Nous devons protéger l’Afrique du Sud d’une coalition apocalyptique, a déclaré la présidente fédérale du DA, Helen Zille.
Les trois partis d’opposition détenaient une part combinée supérieure à celle de l’ANC, mais il est très peu probable qu’ils travaillent tous ensemble. Le DA faisait également partie d’un accord préélectoral avec d’autres partis plus petits en vue de former éventuellement une coalition.
Au milieu de tout cela, les Sud-Africains ordinaires n’ont ressenti aucune célébration, mais plutôt la prise de conscience qu’un chemin politique semé d’embûches les attendait. Le journal Daily Maverick a demandé à un Sud-Africain de se gratter la tête en disant : Qu’est-ce que cela signifie pour notre avenir ? sur sa première page. Le journal Die Burger a commencé avec une image d’une douzaine de logos de partis politiques passés dans un hachoir à viande.
Les partis d’opposition sud-africains étaient unis sur une chose : quelque chose devait changer dans ce pays de 62 millions d’habitants, qui est le plus développé d’Afrique mais aussi l’un des plus inégalitaires au monde.
Le taux de chômage officiel est de 32 % et la pauvreté touche de manière disproportionnée les Noirs, qui représentent 80 % de la population et sont au cœur du soutien de l’ANC depuis des années. Le taux de criminalité violente est également effroyablement élevé.
L’ANC a également été blâmée et désormais punie par les électeurs pour un échec dans les services gouvernementaux de base qui touche des millions de pauvres et laisse beaucoup d’entre elles sans eau, sans électricité ou sans logement convenable. Plus récemment, une crise nationale de l’électricité qui a entraîné des pannes d’électricité à l’échelle nationale a provoqué la colère des Sud-Africains de tous bords.

L’ANC a connu une baisse constante de son soutien au cours des 20 dernières années, mais d’environ 3 à 5 points de pourcentage à chaque élection. Cette fois, il a perdu 17 points de pourcentage par rapport aux 57,5 % obtenus en 2019, un résultat stupéfiant dans le contexte du pays.
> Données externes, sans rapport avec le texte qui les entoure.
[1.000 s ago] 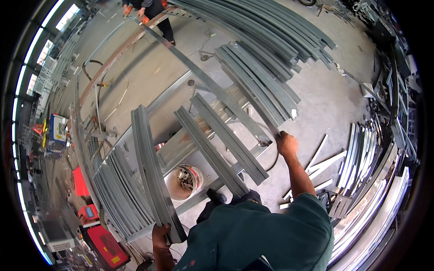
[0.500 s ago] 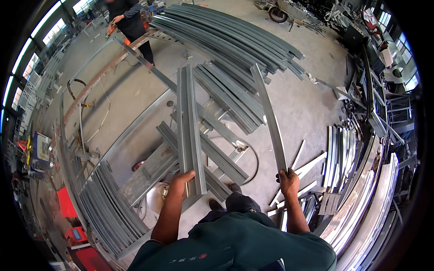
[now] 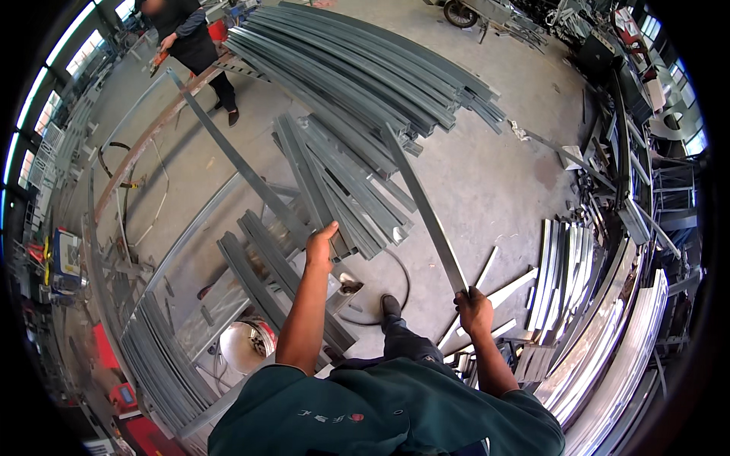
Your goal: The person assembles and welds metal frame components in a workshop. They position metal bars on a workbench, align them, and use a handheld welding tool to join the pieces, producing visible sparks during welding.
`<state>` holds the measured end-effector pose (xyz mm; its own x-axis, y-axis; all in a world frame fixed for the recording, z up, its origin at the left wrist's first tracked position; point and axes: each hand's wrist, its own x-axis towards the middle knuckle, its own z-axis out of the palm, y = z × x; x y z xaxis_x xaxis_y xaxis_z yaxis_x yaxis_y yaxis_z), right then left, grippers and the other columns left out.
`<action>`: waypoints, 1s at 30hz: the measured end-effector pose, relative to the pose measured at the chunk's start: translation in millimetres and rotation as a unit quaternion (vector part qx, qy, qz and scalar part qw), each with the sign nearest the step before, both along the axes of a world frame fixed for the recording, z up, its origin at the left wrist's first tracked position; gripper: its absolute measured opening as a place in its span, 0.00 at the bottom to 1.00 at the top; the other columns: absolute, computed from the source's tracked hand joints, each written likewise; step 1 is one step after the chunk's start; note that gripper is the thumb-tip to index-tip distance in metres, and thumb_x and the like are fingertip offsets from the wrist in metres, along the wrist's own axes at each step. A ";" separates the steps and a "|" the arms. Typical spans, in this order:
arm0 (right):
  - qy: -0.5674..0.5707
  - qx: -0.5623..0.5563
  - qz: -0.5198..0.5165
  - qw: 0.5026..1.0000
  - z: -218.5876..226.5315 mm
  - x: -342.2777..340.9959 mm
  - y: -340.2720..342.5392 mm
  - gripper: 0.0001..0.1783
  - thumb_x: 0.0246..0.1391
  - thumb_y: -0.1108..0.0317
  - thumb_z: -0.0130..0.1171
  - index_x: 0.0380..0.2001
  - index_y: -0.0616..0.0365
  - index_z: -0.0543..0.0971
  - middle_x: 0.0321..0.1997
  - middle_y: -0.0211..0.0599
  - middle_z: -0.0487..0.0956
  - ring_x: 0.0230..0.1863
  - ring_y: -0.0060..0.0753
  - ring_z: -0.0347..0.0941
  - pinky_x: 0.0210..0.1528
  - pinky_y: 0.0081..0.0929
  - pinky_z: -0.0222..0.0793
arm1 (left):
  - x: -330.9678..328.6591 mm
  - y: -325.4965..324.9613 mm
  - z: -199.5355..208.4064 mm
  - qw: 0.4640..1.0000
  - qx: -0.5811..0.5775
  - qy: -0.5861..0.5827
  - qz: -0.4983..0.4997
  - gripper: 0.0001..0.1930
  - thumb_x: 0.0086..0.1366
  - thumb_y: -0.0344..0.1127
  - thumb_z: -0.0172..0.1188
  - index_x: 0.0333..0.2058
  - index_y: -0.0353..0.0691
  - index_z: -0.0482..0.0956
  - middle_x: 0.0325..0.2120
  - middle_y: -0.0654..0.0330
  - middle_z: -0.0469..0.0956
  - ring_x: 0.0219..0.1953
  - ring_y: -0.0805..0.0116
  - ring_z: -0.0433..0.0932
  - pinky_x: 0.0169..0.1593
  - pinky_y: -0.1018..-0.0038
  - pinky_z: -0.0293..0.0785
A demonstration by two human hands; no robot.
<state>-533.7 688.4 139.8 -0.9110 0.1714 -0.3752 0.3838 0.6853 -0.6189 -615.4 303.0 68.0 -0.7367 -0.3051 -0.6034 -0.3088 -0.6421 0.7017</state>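
My left hand [image 3: 319, 247] is closed on the near end of a grey metal channel [image 3: 306, 171], thumb on top. That channel slants away to the far left and lies over or against a short stack of similar channels [image 3: 357, 194]. Out to the right, my right hand [image 3: 474, 310] grips the near end of a long, narrow metal bar [image 3: 426, 205]. The bar's far end reaches the edge of the large pile of steel profiles [image 3: 357, 72]. Left of my left forearm, two more channels [image 3: 266, 243] lie across a work surface.
A co-worker [image 3: 186, 45] holds an orange tool beside a metal frame [image 3: 228, 152] at the far left. A white bucket [image 3: 242, 346] stands by my left arm. Offcuts [image 3: 506, 292] and stacked metal strips [image 3: 561, 266] lie right. A black hose [image 3: 407, 281] curves near my foot [image 3: 391, 305].
My left hand has moved forward with its channel, which is now at the short stack. The bar in my right hand has swung left. My foot shows farther forward.
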 end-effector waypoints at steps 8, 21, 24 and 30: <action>-0.004 0.039 0.109 0.993 -44.8 -101.3 -2.1 0.18 0.60 0.53 0.55 0.34 0.58 0.80 0.29 0.39 0.85 0.32 0.38 0.84 0.38 0.38 0.76 | -34.7 54.0 -28.3 0.986 -0.157 -0.050 -0.019 0.28 0.59 0.48 0.70 0.48 0.27 0.79 0.44 0.51 0.82 0.42 0.61 0.80 0.46 0.64 0.75; 0.044 0.097 0.245 0.964 -74.9 -242.0 -115.1 0.18 0.62 0.50 0.53 0.39 0.53 0.79 0.37 0.54 0.83 0.42 0.63 0.79 0.43 0.55 0.73 | -70.7 50.5 -21.7 0.727 -0.564 -0.272 -0.282 0.36 0.70 0.64 0.40 0.39 0.34 0.85 0.40 0.39 0.83 0.47 0.39 0.81 0.53 0.53 0.76; 0.042 0.081 0.257 0.962 -97.4 -261.7 -132.6 0.19 0.62 0.49 0.53 0.40 0.54 0.79 0.38 0.55 0.83 0.43 0.63 0.79 0.44 0.55 0.73 | -66.8 53.8 -2.7 0.716 -0.589 -0.243 -0.286 0.34 0.69 0.64 0.43 0.38 0.35 0.85 0.38 0.40 0.83 0.46 0.41 0.81 0.51 0.52 0.77; 0.047 -0.022 0.277 0.959 -149.0 -282.8 -141.7 0.28 0.60 0.43 0.54 0.37 0.63 0.80 0.37 0.63 0.81 0.44 0.68 0.77 0.46 0.55 0.72 | 12.8 46.9 -12.4 0.776 -0.586 -0.174 -0.154 0.21 0.63 0.53 0.62 0.32 0.37 0.79 0.28 0.45 0.82 0.35 0.41 0.82 0.38 0.51 0.77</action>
Près de 28 millions de Sud-Africains étaient inscrits sur les listes électorales et le taux de participation devrait être d’environ 60 %, selon la commission électorale.
Les gens ont fait la queue dans la froide nuit d’hiver le jour du scrutin et quelques heures après l’heure officielle de clôture du scrutin, certains votes ayant eu lieu à 3 heures du matin le lendemain. Cela témoigne du désir de nombreuses personnes de s’exprimer, mais reflète également l’un des problèmes inhérents à l’Afrique du Sud : certains bureaux de vote ont connu des retards en raison de pannes d’électricité les plongeant dans le noir.